The state’s plea bargain initially included 15 days in jail, a $500 dollar fine, and years of supervision. He said no. He wanted trial by jury.

On the day of the trial, the prosecuting attorneys did not show in court. The judge levied a $200 fine, and told him to go home.

Although he did not sign the recreational marijuana bill last year, he did sign the medical marijuana measure.

“They could be using it as a revenue stream,” Krein said. “SB 2344 needs to just get killed.”

Last year, Krein also battled oral cancer. “Now I have even more invested interest in this than before.” Reasons why the legislature wants to ban smoking or vaping is because marijuana in the leaf form is instant medicine, he said.
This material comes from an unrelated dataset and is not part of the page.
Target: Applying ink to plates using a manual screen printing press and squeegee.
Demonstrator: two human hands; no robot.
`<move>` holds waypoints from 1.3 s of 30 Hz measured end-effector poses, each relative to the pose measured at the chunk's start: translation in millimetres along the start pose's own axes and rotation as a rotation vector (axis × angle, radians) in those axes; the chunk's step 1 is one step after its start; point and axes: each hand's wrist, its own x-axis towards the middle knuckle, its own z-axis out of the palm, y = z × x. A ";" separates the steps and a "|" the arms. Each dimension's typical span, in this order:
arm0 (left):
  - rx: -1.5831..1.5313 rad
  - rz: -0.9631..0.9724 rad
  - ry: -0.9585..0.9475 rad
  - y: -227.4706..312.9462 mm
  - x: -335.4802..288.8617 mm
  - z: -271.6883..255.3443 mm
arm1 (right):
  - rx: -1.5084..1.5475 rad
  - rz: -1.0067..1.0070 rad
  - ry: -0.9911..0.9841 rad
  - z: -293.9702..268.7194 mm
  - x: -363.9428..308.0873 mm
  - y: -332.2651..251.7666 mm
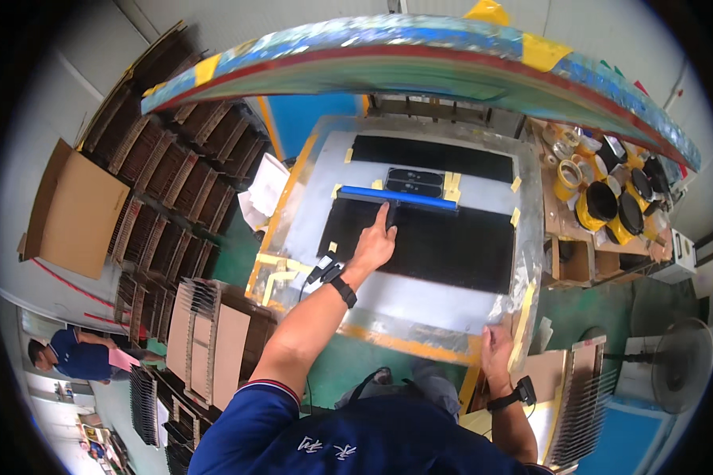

Oils, however, take approximately an hour to take affect.

The people have voted on what they want, Krein said, anything less won’t be acceptable. The way the bill is written now will become a further burden to taxpayers by increasing police and court workloads, and exacerbating already full jails.

“People are going to do civil disobedience,” Krein said. “That’s what I’m gonna do. If they say you can’t grow your own plants, well, you wanna bet? If they come and bust me, arrest me for growing my own medicine, then I’m going to go for a jury nullification because you guys didn’t keep up your part of the bargain and apparently 64 percent of the people in this state say so, so I’m going to take a jury trial and they’re going to let me go.”

Potential civil disobedience against SB 2344 didn’t faze Wardner.

“They will have to take that up with the judge,” Wardner said. “I’m not a lawyer or a judge.”

He didn’t sound optimistic about Wednesday’s hearing before the Senate Human Services Committee.

“I probably won’t have a rear end after tomorrow,” Wardner said. “I think it’s going to go through the Senate, but I don’t know what is going to happen in the House.”

Heckaman, also listed as an introducer of the SB 2344, didn’t answer telephone calls or reply to emails by press time.